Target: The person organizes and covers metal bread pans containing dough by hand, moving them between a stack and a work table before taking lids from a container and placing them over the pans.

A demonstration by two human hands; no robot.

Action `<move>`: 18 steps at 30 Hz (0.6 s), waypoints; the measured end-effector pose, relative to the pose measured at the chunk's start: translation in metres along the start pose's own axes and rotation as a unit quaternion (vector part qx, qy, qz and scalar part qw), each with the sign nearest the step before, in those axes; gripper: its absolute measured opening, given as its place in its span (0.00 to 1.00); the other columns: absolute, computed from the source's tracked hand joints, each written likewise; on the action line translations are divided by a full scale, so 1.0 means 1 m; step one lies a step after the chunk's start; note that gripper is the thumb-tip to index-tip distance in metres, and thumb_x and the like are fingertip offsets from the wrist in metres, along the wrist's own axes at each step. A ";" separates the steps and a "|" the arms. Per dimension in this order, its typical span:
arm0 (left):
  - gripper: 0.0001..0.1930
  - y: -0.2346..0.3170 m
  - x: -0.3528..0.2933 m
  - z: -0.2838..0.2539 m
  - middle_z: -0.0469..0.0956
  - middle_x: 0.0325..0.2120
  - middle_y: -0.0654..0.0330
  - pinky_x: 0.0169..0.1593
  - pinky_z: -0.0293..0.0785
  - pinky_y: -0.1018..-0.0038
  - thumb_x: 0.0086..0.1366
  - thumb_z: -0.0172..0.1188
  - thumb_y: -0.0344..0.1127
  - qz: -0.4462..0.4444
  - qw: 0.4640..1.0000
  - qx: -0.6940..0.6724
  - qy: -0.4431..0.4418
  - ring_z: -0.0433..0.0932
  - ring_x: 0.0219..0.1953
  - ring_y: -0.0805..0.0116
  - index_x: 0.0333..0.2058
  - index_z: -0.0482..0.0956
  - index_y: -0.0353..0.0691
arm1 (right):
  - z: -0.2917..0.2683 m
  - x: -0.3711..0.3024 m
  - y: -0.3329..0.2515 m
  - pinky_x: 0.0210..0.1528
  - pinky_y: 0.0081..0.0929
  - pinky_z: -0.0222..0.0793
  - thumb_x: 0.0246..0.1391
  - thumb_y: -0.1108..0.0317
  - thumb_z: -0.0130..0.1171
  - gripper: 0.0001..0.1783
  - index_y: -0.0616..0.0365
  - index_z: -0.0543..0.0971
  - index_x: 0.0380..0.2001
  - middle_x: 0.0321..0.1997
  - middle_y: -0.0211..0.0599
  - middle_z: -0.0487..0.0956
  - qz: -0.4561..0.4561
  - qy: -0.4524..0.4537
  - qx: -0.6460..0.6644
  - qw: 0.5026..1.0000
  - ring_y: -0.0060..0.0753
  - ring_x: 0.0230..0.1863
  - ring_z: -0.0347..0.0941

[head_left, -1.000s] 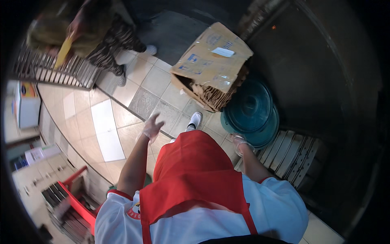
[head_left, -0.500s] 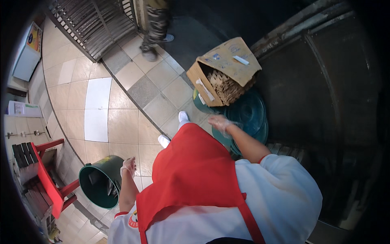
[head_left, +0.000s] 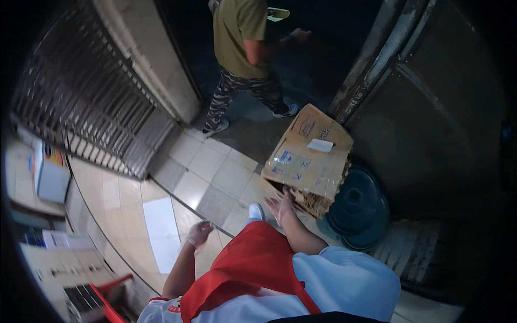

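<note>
My right hand, in a clear plastic glove, is at the near side of a worn cardboard box. Its fingers are spread, with the fingertips close to the box edge; whether they touch it I cannot tell. Brown egg trays stick out from under the box's flap. A small white slip lies on top. The box leans over dark green lidded bins. Out to the left, my left hand, gloved likewise, hangs over the tiles with curled fingers and nothing visible in it.
Beyond the box, a person in an olive shirt and camouflage trousers walks across the dark doorway. A slatted metal gate stands at the left. A red-framed rack is at the lower left, and a dark metal door borders the right.
My view has tilted up toward the doorway. My right hand has moved from beside the bins to the box. The person now shows from the shoulders down, farther right. The green bucket has left view.
</note>
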State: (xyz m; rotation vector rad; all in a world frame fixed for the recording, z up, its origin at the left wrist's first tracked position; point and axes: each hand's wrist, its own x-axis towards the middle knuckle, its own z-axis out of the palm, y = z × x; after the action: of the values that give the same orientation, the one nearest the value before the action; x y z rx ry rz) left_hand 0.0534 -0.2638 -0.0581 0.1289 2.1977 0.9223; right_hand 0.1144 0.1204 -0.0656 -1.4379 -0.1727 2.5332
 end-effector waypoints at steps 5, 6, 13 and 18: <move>0.29 -0.019 0.066 -0.102 0.82 0.48 0.47 0.57 0.74 0.65 0.63 0.65 0.51 -0.080 0.990 0.107 -0.047 0.80 0.54 0.56 0.55 0.79 0.36 | -0.007 0.038 0.001 0.71 0.66 0.56 0.72 0.47 0.37 0.38 0.62 0.45 0.72 0.76 0.64 0.45 0.011 0.043 0.205 0.978 0.64 0.76 0.46; 0.26 -0.030 0.083 -0.121 0.85 0.43 0.49 0.51 0.78 0.64 0.63 0.64 0.51 -0.089 0.989 0.109 -0.036 0.83 0.47 0.57 0.53 0.81 0.37 | -0.001 0.040 -0.003 0.71 0.67 0.56 0.73 0.48 0.33 0.37 0.65 0.46 0.71 0.76 0.65 0.46 0.012 0.043 0.215 0.976 0.63 0.76 0.46; 0.14 -0.040 0.230 -0.220 0.75 0.21 0.61 0.28 0.70 0.63 0.67 0.61 0.45 -0.312 0.937 -0.023 -0.156 0.72 0.23 0.67 0.33 0.81 0.39 | 0.037 0.057 -0.016 0.63 0.62 0.71 0.73 0.56 0.33 0.30 0.75 0.59 0.63 0.65 0.69 0.63 -0.084 0.102 0.198 0.971 0.68 0.65 0.64; 0.13 -0.017 0.444 -0.271 0.78 0.23 0.60 0.30 0.71 0.68 0.66 0.61 0.44 -0.128 0.953 0.174 -0.214 0.73 0.24 0.69 0.38 0.83 0.39 | 0.058 0.036 0.010 0.60 0.61 0.75 0.73 0.58 0.33 0.28 0.77 0.63 0.60 0.62 0.70 0.67 -0.175 0.122 0.125 0.969 0.69 0.62 0.68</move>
State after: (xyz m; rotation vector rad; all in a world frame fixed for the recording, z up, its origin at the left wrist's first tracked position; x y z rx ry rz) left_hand -0.4454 -0.2769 -0.2063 0.1850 1.8889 0.3181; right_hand 0.0452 0.1202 -0.0679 -1.4546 -0.0550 2.0014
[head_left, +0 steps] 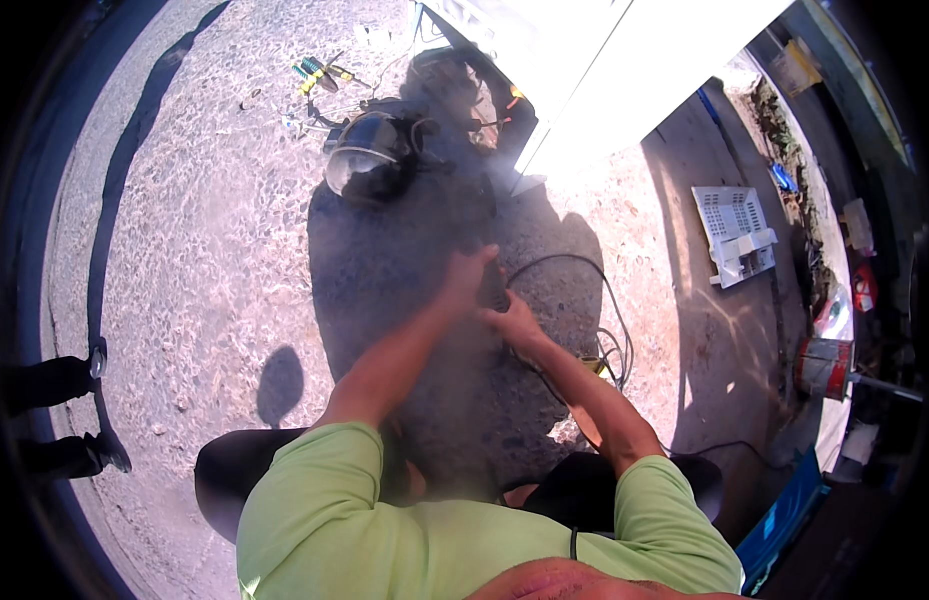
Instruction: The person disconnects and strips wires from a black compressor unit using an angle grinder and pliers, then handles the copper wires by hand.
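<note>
Both my hands are on a dark, elongated hand tool [494, 287] in front of me; a black cord loops off to its right, so it looks like a corded power tool. My left hand [471, 268] is closed around its far part. Behind it, my right hand [517, 322] is wrapped on the nearer end. Haze and shadow hide the tool's front end and its exact kind. Beyond my hands sits a dark rounded machine part [374, 150] with a shiny curved face and wires around it. A large white panelled cabinet [624, 70] stands at the far right of it.
Pliers with coloured handles [324, 75] lie on the rough ground at the far left. The black cord [614, 290] coils beside my right arm. A white slotted plastic piece [736, 235] and a paint-stained can [822, 367] are at right. Another person's shoes [99, 455] show at left.
</note>
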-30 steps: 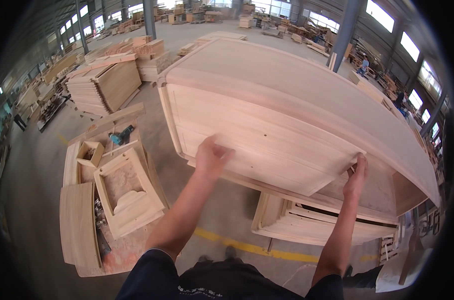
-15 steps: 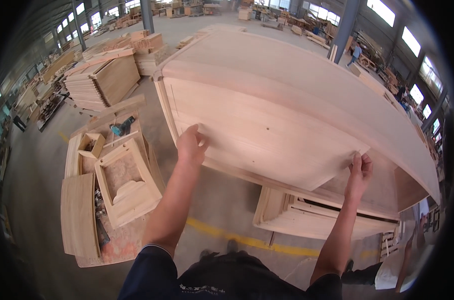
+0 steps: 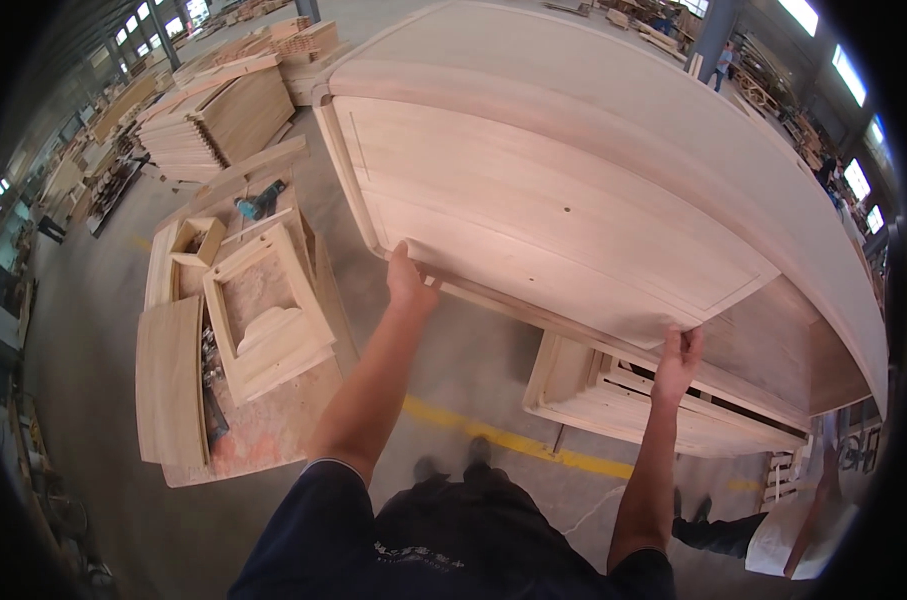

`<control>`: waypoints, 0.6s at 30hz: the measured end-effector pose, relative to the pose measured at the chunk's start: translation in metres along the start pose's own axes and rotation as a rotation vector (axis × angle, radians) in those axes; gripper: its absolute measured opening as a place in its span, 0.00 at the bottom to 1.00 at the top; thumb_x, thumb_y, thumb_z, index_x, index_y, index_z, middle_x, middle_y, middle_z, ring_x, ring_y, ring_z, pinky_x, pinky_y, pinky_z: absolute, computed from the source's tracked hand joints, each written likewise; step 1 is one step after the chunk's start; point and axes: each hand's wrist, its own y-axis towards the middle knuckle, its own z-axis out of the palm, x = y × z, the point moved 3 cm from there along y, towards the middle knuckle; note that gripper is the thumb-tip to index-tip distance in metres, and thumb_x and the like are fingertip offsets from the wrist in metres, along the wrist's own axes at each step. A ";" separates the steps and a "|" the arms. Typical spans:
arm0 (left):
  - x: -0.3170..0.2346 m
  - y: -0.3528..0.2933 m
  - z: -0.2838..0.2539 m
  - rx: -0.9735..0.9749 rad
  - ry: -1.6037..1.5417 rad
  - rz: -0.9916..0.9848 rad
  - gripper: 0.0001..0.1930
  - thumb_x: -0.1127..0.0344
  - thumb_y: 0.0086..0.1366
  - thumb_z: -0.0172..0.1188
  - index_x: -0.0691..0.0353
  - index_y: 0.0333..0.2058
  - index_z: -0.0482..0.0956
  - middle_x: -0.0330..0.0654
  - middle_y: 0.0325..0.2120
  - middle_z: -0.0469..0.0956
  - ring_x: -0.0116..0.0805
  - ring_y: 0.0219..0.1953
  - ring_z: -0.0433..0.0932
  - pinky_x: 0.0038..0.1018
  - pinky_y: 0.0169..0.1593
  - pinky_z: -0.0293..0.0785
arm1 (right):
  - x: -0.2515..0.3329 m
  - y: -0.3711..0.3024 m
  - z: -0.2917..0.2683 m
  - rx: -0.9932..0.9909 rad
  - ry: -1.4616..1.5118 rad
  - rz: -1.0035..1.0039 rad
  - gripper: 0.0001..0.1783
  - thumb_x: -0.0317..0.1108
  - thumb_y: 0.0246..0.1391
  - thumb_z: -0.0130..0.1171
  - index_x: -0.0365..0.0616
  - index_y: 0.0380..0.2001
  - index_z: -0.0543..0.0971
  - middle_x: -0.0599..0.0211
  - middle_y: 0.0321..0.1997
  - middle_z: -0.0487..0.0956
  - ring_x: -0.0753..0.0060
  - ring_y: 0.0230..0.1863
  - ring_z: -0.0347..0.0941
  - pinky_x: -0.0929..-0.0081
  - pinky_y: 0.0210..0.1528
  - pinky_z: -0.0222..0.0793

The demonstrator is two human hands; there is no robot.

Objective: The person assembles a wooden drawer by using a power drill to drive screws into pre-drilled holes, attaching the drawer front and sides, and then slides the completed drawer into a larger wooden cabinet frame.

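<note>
A pale, unpainted wooden cabinet (image 3: 583,75) with a rounded top fills the middle and right. In its front sits a flat wooden drawer front (image 3: 473,190) with small dark holes. My left hand (image 3: 410,280) is at the lower left of the drawer front, fingers bent around the bottom edge and partly hidden. At the lower right corner, my right hand (image 3: 678,362) grips the edge between thumb and fingers. Right of that corner an open compartment (image 3: 763,335) shows inside the cabinet.
On the left, a worn work table (image 3: 253,445) bears a wooden frame (image 3: 318,310), a small box (image 3: 197,242), a curved board (image 3: 170,380) and a teal power drill (image 3: 261,200). Below the cabinet stands another wooden piece (image 3: 613,410). Stacked panels (image 3: 218,120) stand behind. Someone's legs (image 3: 713,535) show lower right.
My right hand has slid down the drawer front's right edge to its lower corner. My left hand has moved from the left part of its face to the bottom edge. The view has shifted.
</note>
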 end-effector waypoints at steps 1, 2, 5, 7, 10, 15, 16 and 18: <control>0.000 0.004 -0.005 0.038 -0.006 0.030 0.28 0.50 0.74 0.49 0.54 0.67 0.58 0.40 0.65 0.60 0.39 0.68 0.58 0.54 0.69 0.52 | 0.000 -0.003 -0.004 -0.062 0.051 0.041 0.21 0.35 0.67 0.60 0.39 0.59 0.74 0.68 0.52 0.79 0.77 0.51 0.73 0.77 0.54 0.66; -0.004 0.011 -0.011 -0.034 0.070 0.126 0.25 0.56 0.72 0.52 0.60 0.63 0.65 0.43 0.57 0.70 0.37 0.60 0.67 0.42 0.63 0.62 | 0.001 -0.005 -0.007 -0.046 0.093 0.037 0.21 0.35 0.67 0.59 0.39 0.59 0.73 0.69 0.52 0.77 0.78 0.51 0.71 0.77 0.55 0.65; -0.018 0.030 -0.032 0.007 0.373 0.477 0.07 0.65 0.70 0.50 0.60 0.40 0.72 0.37 0.33 0.72 0.27 0.34 0.71 0.27 0.42 0.70 | -0.003 -0.012 -0.017 -0.086 0.127 0.139 0.20 0.35 0.68 0.59 0.40 0.59 0.72 0.69 0.53 0.76 0.78 0.53 0.69 0.76 0.59 0.63; -0.020 0.041 -0.045 0.047 0.412 0.582 0.06 0.72 0.66 0.50 0.65 0.39 0.74 0.37 0.32 0.73 0.25 0.32 0.71 0.24 0.35 0.67 | -0.005 -0.016 -0.023 -0.037 0.114 0.144 0.19 0.35 0.68 0.58 0.41 0.59 0.72 0.70 0.55 0.75 0.78 0.54 0.68 0.75 0.60 0.62; -0.016 0.041 -0.061 0.010 0.438 0.713 0.19 0.72 0.61 0.53 0.71 0.51 0.75 0.42 0.39 0.78 0.32 0.41 0.75 0.27 0.48 0.71 | -0.010 -0.023 -0.036 -0.048 0.145 0.182 0.19 0.36 0.67 0.59 0.42 0.57 0.73 0.70 0.55 0.75 0.78 0.53 0.68 0.76 0.59 0.62; -0.003 0.020 -0.072 -0.092 0.429 0.686 0.22 0.74 0.57 0.54 0.71 0.53 0.74 0.46 0.43 0.78 0.37 0.44 0.75 0.30 0.52 0.71 | -0.018 -0.036 -0.056 -0.041 0.254 0.178 0.19 0.39 0.67 0.60 0.46 0.57 0.73 0.74 0.54 0.75 0.78 0.54 0.68 0.72 0.58 0.63; -0.002 0.017 -0.074 -0.104 0.427 0.661 0.22 0.74 0.57 0.54 0.71 0.53 0.74 0.46 0.43 0.78 0.37 0.44 0.75 0.30 0.52 0.71 | -0.020 -0.039 -0.059 -0.036 0.246 0.183 0.19 0.39 0.67 0.60 0.46 0.57 0.73 0.75 0.54 0.75 0.79 0.54 0.68 0.72 0.58 0.63; 0.002 0.009 -0.076 -0.148 0.396 0.704 0.22 0.80 0.55 0.52 0.68 0.51 0.71 0.42 0.44 0.75 0.32 0.45 0.72 0.27 0.51 0.69 | -0.019 -0.041 -0.066 0.006 0.248 0.147 0.19 0.41 0.68 0.59 0.47 0.57 0.73 0.76 0.53 0.75 0.79 0.54 0.68 0.73 0.57 0.64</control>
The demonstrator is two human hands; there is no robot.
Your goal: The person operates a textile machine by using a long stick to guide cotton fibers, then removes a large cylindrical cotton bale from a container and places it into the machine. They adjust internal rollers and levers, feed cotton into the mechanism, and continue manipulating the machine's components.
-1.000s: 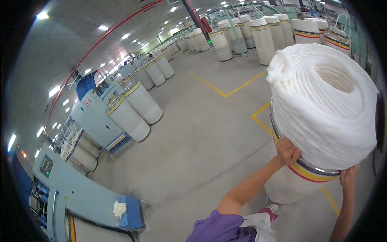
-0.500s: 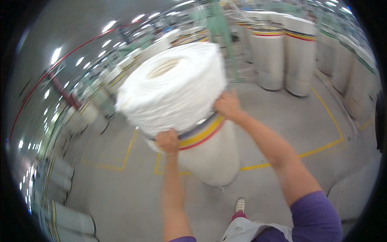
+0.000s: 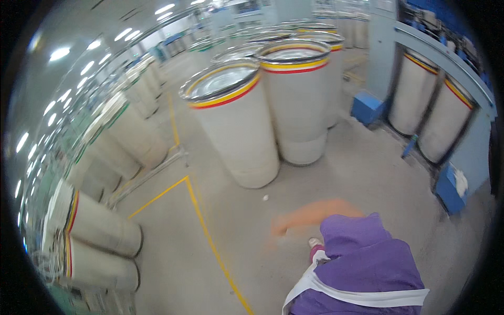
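Gone from the hands is the white fibre-heaped can; one blurred bare arm (image 3: 315, 214) now swings out over the grey concrete floor (image 3: 173, 252), its hand a smear, so whether it is spread or closed I cannot tell; the other hand is out of sight. Nearest stands a tall smooth cylindrical can (image 3: 236, 123), upright, yellow-and-red banded rim, mouth upward, beyond the arm. Its twin (image 3: 300, 94) stands just right.

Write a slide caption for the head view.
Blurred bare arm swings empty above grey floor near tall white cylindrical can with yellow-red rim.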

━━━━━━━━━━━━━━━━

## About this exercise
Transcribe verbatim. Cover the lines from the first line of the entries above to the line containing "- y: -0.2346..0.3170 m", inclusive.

## Written solution
Target: The person organizes and covers metal bread pans containing dough by hand, moving them between a stack and a work table before taking lids from a container and placing them over the pans.

A demonstration by two human hands; no robot.

Action `<move>`: 18 steps at 30 Hz (0.6 s), waypoints; the measured end-effector pose, relative to the pose measured at the chunk's start: translation in metres along the start pose's own axes and rotation as a unit quaternion (vector part qx, qy, qz and scalar part qw), each with the sign nearest the step before, in those axes; gripper: its absolute measured opening, given as its place in its span (0.00 to 1.00); the other columns: absolute, computed from the source's tracked hand joints, each written likewise; on the action line translations are divided by a full scale, so 1.0 means 1 m; step one lies a step after the chunk's start; note that gripper is the thumb-tip to index-tip distance in metres, and thumb_x and the like are fingertip offsets from the wrist in metres, along the wrist's own axes at each step. A ";" separates the steps and a "|" the arms. Per dimension in this order, its typical span:
arm0 (left):
  - gripper: 0.0001..0.1930
  - y: -0.2346..0.3170 m

There is no more to the output, and the exercise is done.